Continued from page 1

“Absolutely not,” Mr. Earnest said. “The president invited the crew members of Apollo 11 to the White House to honor their contribution to space exploration and to the innovation in the field of science.”

Mr. Earnest said television cameras weren’t allowed into the meeting because “the president has a very busy schedule.” TV correspondents noted that another recent White House “photo-op” that included TV cameras lasted only 38 seconds.

The exclusion of TV and print journalists from the meeting prompted the White House Correspondents Association to lodge a formal complaint with the White House.

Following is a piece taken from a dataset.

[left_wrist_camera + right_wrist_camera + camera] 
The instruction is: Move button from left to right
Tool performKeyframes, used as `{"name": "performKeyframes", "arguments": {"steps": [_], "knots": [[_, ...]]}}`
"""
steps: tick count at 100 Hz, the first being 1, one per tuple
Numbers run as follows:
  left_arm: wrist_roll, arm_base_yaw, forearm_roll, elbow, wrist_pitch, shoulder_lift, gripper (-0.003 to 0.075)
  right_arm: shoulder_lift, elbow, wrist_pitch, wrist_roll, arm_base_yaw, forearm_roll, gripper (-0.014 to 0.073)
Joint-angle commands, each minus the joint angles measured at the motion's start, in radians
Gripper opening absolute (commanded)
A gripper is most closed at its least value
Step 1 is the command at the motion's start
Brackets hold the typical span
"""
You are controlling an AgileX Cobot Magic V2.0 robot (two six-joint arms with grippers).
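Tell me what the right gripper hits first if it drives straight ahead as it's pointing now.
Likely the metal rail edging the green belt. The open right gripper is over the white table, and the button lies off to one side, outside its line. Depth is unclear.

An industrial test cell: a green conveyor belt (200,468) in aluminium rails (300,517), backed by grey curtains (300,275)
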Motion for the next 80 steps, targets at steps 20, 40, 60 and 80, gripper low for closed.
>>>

“The astronauts were among the most visible televised national heroes this country has ever known,” CBS News correspondent Major Garrett told Mr. Earnest. “That entire program was financed by the American taxpayer. We believe that that is a classic definition of something that should have the broadest press coverage imaginable, and we are therefore lodging a complaint against your decision to keep us out.”

The president’s fundraising trip included a stop Tuesday night at the 10,000-square-foot lakefront home of megadonors Bruce and Ann Blume near Seattle. He will also attend a fundraiser Wednesday at the Los Altos Hills, California, mansion of philanthropists Judy and George Marcus.

Mr. Obama will mix in a policy event or two on the trip, including one to promote job-driven skills training in Los Angeles on Thursday.